> [INFORMATION SHOWN]
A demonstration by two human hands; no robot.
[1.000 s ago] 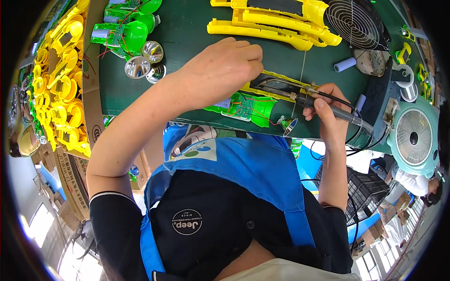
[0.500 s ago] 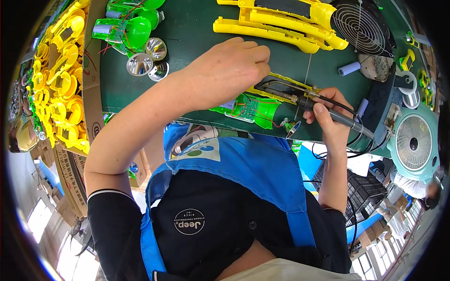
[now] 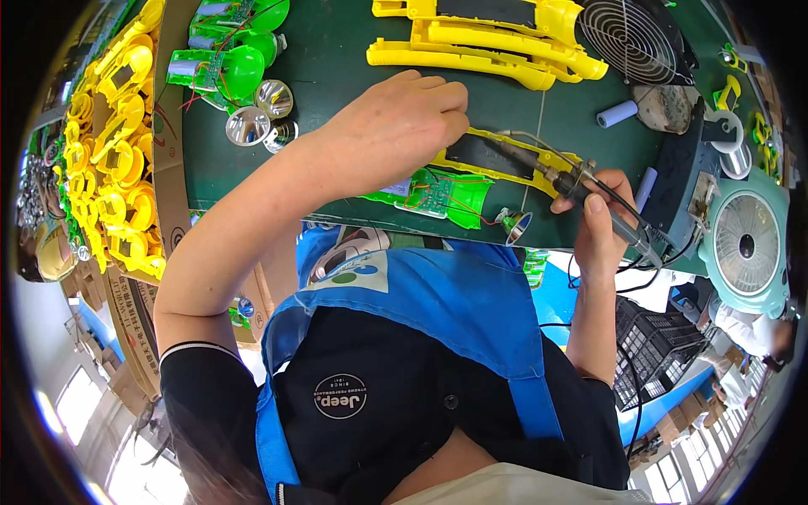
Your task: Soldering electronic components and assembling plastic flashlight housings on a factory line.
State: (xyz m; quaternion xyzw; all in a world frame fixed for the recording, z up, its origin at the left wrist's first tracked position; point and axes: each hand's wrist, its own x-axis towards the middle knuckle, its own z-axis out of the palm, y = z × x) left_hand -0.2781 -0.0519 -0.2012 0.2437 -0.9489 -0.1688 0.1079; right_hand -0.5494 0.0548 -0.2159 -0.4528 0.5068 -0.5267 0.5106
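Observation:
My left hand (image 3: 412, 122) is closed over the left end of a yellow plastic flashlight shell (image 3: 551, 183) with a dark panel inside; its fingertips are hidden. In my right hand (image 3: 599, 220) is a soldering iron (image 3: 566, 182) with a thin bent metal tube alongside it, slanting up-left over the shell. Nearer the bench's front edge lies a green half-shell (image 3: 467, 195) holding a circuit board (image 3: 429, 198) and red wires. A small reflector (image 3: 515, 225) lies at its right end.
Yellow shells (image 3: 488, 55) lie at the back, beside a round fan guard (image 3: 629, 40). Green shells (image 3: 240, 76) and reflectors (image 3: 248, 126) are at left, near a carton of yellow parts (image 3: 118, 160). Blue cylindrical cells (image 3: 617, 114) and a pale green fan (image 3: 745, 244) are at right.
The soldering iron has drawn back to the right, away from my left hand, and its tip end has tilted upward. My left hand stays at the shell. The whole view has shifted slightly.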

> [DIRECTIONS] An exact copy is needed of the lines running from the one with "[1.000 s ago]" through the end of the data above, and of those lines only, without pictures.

> [OUTPUT FOR THIS TASK]
[1.000 s ago] 
[0.500 s ago] 
[now] 
Your task: Soldering electronic components and assembling plastic flashlight housings on a factory line.
State: (xyz m; quaternion xyzw; all in a world frame fixed for the recording, z up, its origin at the left wrist's first tracked position; point and axes: each hand's wrist, its own x-axis towards the middle knuckle, its own z-axis out of the palm, y = z × x) left_hand -0.2781 -0.0519 -0.2012 0.2437 -0.9489 -0.1688 0.1079; right_hand -0.5494 0.0548 -0.2159 -0.4528 0.5068 -0.5267 0.5106
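Observation:
My left hand (image 3: 412, 122) is closed over the left end of a yellow plastic flashlight shell (image 3: 551, 183) with a dark panel inside; its fingertips are hidden. In my right hand (image 3: 599, 220) is a soldering iron (image 3: 566, 182) with a thin bent metal tube alongside it, slanting up-left over the shell. Nearer the bench's front edge lies a green half-shell (image 3: 467, 195) holding a circuit board (image 3: 429, 198) and red wires. A small reflector (image 3: 515, 225) lies at its right end.
Yellow shells (image 3: 488, 55) lie at the back, beside a round fan guard (image 3: 629, 40). Green shells (image 3: 240, 76) and reflectors (image 3: 248, 126) are at left, near a carton of yellow parts (image 3: 118, 160). Blue cylindrical cells (image 3: 617, 114) and a pale green fan (image 3: 745, 244) are at right.
The soldering iron has drawn back to the right, away from my left hand, and its tip end has tilted upward. My left hand stays at the shell. The whole view has shifted slightly.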

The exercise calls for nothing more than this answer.